10 000 people came, supposedly.
The Dream was described as a multi-artist event and featured a host of poets, artists and musicians, among them Alexis Corner, The Pretty Things (during their short psychedelic era), Champion Jack Dupree, Alex Harvey, the one and only Graham Bond (an institution in British music history), Savoy Brown, The Creation, Denny Lane (ex Moody Blues, later with Paul McCartney's Wings), The Block, The Cat, Charlie Browns Clowns, The Move, Mike Horovitz, Suzy Creamcheese (early Frank Zappa and The Mothers famous groupie), Sam Gopal Dream featuring a young Lemmy (later of Motörhead in a different incarnation, to say the least), Mick and Pete, Giant Sun Trolley (later to be known as Third Ear Band), Social Deviants (later only The Deviants with crazy vocalist and IT-writer Mick Farren up front), The Stalkers, Utterly Incredible Too Long Ago To Remember, Sometimes Shouting At People and quite a few more.
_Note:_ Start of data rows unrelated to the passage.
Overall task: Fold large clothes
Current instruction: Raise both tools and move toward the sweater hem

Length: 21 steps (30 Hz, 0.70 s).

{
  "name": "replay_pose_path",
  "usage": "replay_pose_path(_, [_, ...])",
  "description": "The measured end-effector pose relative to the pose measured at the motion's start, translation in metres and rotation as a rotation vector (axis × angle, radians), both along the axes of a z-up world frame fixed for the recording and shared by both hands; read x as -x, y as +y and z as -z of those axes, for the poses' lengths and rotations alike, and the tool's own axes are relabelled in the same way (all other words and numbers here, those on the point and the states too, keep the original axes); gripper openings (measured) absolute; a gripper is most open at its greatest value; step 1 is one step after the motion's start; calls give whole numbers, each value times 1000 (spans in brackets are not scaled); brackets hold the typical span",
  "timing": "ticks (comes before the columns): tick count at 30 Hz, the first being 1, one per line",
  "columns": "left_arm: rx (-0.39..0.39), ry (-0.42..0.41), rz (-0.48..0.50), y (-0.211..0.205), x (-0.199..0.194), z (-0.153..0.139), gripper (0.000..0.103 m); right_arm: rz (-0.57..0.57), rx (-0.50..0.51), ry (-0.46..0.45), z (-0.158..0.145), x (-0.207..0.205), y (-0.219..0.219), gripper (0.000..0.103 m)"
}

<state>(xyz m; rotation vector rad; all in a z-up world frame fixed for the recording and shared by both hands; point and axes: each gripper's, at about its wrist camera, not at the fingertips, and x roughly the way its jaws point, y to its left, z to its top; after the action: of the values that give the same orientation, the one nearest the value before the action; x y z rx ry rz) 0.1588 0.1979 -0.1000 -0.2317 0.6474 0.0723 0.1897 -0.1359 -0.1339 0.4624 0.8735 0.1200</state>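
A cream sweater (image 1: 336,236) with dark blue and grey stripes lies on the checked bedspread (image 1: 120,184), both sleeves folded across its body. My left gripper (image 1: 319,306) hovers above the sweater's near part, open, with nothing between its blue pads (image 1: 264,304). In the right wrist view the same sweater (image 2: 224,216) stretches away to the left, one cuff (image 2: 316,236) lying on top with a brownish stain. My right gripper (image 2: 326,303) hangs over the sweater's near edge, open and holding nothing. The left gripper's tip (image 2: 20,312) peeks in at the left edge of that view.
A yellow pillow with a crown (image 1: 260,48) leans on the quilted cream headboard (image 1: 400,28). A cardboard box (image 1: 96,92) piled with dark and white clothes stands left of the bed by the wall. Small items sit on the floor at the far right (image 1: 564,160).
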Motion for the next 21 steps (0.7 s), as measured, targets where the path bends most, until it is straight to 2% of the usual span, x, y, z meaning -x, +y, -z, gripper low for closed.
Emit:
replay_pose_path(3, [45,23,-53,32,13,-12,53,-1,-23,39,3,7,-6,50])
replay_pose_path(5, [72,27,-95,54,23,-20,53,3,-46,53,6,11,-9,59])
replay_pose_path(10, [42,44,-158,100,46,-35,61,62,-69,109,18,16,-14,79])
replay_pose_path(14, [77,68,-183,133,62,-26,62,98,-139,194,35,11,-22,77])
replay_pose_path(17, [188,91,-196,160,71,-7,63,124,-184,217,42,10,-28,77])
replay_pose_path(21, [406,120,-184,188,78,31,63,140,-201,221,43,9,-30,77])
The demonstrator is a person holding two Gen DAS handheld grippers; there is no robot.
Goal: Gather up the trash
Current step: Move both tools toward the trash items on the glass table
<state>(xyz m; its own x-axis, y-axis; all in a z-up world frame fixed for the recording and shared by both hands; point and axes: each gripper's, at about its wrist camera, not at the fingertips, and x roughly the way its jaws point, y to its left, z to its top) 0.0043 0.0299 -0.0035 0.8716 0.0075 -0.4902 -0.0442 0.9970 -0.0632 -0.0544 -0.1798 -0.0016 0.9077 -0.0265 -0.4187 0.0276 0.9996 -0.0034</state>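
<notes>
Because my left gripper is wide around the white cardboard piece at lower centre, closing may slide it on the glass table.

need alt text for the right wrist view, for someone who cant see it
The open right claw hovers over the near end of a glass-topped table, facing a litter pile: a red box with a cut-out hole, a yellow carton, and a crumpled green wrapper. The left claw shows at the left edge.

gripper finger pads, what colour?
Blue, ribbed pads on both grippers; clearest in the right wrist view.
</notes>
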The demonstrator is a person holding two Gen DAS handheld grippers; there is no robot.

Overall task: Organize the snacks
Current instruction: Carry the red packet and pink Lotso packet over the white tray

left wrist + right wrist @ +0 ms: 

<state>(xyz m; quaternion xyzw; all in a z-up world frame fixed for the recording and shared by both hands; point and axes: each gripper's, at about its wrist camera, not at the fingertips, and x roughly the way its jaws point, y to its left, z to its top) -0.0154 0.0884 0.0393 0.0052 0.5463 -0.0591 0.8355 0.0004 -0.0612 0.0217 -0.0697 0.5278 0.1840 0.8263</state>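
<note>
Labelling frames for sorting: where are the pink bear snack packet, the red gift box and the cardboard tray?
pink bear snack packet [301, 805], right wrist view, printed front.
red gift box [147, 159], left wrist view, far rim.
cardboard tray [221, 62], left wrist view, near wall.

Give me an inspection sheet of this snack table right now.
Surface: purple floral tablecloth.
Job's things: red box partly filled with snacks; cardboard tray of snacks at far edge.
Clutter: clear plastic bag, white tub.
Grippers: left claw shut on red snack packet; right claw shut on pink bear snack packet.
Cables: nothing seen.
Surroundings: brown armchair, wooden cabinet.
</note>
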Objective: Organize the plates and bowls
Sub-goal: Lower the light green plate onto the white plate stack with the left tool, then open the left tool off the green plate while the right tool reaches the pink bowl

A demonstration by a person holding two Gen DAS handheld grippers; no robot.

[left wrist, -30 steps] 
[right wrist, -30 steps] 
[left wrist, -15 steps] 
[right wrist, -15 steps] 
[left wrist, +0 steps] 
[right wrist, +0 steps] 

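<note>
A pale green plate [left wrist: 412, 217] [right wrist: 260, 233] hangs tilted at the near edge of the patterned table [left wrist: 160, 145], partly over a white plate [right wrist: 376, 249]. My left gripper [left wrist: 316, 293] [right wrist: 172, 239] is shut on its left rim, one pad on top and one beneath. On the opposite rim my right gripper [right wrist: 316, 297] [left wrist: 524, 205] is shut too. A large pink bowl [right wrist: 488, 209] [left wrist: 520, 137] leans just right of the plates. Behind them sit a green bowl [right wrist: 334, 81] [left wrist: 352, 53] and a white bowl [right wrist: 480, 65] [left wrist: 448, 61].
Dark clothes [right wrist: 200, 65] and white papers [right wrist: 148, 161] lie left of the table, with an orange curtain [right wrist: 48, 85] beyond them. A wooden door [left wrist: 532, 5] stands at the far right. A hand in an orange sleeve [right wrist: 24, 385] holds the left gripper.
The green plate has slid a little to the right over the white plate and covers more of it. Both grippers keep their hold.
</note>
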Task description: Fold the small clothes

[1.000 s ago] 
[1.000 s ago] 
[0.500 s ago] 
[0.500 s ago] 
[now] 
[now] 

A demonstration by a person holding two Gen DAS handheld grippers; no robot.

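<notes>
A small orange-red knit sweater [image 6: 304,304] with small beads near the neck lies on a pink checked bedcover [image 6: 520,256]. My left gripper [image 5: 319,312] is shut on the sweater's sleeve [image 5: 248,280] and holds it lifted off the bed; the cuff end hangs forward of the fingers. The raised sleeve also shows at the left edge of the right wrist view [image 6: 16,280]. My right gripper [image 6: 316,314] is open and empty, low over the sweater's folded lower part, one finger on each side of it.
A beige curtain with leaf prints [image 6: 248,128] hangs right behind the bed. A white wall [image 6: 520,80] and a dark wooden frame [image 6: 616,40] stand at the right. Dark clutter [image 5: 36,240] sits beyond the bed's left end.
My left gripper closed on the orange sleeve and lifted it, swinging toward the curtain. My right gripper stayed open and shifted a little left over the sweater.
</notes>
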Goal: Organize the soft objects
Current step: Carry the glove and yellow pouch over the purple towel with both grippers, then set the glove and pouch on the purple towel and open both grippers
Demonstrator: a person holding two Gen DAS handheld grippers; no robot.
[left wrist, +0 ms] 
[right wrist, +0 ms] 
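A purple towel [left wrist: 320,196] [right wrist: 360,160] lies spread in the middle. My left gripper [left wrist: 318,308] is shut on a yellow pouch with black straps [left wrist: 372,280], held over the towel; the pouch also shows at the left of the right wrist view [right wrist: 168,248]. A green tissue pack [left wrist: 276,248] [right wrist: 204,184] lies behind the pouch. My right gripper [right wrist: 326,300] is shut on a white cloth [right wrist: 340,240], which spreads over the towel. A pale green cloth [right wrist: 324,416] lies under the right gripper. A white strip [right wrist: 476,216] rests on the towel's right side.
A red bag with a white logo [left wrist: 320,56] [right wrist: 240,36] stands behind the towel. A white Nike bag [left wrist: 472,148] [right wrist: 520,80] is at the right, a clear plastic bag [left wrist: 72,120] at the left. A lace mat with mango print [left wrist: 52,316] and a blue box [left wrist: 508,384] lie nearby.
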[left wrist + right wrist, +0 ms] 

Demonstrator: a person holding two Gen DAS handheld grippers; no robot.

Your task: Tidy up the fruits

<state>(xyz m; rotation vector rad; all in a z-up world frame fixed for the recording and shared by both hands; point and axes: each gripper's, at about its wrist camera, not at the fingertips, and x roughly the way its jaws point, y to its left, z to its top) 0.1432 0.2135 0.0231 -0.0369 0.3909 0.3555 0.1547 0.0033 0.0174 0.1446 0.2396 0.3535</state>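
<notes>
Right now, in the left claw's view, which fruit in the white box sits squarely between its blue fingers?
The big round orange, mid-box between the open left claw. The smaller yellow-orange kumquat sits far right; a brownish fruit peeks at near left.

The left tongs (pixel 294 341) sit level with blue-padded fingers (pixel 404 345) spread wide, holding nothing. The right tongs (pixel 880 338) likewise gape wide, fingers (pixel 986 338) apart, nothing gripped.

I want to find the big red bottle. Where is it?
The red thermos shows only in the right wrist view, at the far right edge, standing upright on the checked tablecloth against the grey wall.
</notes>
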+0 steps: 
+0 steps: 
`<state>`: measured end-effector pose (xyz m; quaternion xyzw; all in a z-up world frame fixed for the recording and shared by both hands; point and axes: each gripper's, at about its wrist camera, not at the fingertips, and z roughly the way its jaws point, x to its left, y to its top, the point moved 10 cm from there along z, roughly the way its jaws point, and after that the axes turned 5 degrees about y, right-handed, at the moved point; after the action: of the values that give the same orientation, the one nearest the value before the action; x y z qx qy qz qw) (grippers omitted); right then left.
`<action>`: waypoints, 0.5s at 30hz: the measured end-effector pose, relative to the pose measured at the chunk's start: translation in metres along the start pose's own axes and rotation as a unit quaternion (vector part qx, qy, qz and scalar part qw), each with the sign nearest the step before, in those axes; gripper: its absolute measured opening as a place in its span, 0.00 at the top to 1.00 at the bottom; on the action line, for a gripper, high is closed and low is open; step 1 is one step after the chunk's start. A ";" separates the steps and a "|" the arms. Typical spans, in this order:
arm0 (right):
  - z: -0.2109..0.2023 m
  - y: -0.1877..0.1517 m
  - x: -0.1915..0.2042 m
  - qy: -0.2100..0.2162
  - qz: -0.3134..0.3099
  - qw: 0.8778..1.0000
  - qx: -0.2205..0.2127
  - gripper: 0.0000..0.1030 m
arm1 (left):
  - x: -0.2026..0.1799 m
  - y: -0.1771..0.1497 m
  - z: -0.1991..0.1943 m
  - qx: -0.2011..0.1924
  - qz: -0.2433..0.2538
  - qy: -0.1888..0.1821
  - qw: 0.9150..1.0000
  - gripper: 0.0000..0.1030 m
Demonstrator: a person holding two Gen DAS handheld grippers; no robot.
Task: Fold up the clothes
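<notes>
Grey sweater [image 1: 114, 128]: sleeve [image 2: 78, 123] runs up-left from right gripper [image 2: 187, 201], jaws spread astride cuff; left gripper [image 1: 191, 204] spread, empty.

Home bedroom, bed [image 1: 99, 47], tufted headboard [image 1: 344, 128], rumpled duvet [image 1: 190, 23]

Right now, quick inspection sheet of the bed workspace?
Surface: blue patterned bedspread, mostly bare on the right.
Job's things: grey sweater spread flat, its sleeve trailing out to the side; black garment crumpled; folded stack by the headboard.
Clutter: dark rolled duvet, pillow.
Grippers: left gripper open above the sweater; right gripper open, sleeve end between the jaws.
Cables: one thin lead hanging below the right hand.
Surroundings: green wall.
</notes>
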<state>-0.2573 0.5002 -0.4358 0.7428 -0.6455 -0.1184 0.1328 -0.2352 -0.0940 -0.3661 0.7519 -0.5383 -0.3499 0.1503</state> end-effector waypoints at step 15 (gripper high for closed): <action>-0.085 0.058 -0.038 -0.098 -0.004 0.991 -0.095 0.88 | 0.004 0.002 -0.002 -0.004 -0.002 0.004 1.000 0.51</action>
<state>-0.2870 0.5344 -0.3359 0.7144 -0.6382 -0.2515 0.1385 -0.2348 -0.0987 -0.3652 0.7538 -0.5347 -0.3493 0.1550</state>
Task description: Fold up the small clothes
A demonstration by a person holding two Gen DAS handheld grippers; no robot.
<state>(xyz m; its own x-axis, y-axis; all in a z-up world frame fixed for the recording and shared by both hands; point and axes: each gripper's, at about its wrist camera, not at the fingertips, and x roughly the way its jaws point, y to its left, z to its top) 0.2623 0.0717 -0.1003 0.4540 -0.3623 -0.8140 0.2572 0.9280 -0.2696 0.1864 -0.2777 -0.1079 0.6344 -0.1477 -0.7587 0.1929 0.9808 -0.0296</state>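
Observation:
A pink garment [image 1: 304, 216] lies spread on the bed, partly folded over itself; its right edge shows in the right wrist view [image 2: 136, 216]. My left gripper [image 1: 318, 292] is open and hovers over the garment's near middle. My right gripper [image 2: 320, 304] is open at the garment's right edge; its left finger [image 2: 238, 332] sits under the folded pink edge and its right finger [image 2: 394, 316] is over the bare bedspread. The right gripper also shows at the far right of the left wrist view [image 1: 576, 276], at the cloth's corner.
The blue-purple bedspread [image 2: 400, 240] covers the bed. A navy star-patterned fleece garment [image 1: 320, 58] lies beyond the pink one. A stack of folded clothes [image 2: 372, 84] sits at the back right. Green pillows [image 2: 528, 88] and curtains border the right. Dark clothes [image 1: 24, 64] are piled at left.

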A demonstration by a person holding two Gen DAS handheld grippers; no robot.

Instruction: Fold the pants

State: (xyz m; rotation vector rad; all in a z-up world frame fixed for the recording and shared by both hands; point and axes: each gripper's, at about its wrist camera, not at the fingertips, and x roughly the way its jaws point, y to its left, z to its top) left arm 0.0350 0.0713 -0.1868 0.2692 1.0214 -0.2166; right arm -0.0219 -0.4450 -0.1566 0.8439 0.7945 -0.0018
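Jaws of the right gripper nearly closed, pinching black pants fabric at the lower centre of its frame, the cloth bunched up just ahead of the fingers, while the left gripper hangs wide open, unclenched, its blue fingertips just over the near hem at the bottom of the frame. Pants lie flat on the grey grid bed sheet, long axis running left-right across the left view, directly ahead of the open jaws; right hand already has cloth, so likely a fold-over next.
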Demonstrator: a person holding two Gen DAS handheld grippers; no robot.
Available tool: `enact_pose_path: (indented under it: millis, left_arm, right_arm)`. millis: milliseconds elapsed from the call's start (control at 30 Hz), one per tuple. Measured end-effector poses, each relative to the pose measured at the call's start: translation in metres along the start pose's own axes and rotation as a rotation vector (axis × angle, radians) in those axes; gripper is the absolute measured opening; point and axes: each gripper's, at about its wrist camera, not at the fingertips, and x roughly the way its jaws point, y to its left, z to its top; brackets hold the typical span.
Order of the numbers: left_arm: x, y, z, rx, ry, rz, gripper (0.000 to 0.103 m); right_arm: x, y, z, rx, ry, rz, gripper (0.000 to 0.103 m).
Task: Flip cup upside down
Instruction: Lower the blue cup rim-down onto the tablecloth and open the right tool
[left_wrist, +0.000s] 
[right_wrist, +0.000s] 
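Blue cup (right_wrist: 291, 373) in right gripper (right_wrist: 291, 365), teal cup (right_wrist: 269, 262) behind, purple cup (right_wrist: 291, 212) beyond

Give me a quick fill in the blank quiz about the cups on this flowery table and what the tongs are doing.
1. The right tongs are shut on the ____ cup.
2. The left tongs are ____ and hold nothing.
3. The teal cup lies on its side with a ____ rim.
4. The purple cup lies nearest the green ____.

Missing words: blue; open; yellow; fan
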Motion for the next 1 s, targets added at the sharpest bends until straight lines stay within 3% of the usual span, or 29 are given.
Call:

In fact Velvet Underground and Frank Zappa and his Mother were also featured on the poster. Zappa had been booked, but didn't make it. The Velvets were maybe present on film? The Purple Gang made a rare appearance with amplified washboards and all performing their soon to be hit "Granny Takes A Trip". The Crazy World of Arthur Brown was another up and coming act, Arthur - the god of hellfire - with his characteristic flaming helmet. The Flies had the most memorable stage act of the evening, pouring flour and water on the audience. They wore palm leaves skirts, Dracula robes and had painted faces. The music was quite punkish, with a great version of The Monkeys' "(I'm Not
Your) Stepping Stone", later to be covered by Sex Pistols. Yoko Ono held one of her famous performances where people, mainly male volunteers, where allowed to cut pieces off her clothes until she was stark naked. John Lennon was present in the audience, but never got close to Yoko until a little later.
There was allegedly a lot of drugs around. The Social Deviants' new drummer Russel Hunter claims he was there, but has no idea if he was playing. And the Deviant was the first band to enter the stage that evening ... Daevid Allen of Soft Machine wore a miner's helmet to prevent his brains from falling out. When the pink light of the rising sun finally poured in through the huge eastern windows at dawn, Pink Floyd hit the stage. It was a magical performance, they say, the welcoming of the new day. Daevid Allen supposedly learned his famous glissando guitar technique this morning, watching one of Syd Barrett's final really memorable performances. When it was all over, Hoppy stood by the door and bid everyone farewell. The 14 Hour Technicolour Dream was the celebration of an age of innocence, the highlight of the British underground movement of the 1960s when LSD still was an unharmful drug you could put in your friends' cups of tea just for fun. According to legendary producer Joe Boyd, when Syd entered the UFO Club a month later, the twinkle in his eye had gone, forever. And we all know of Syd's tragic faith. The dream faded quickly and brutal. But for one night it was pure magic.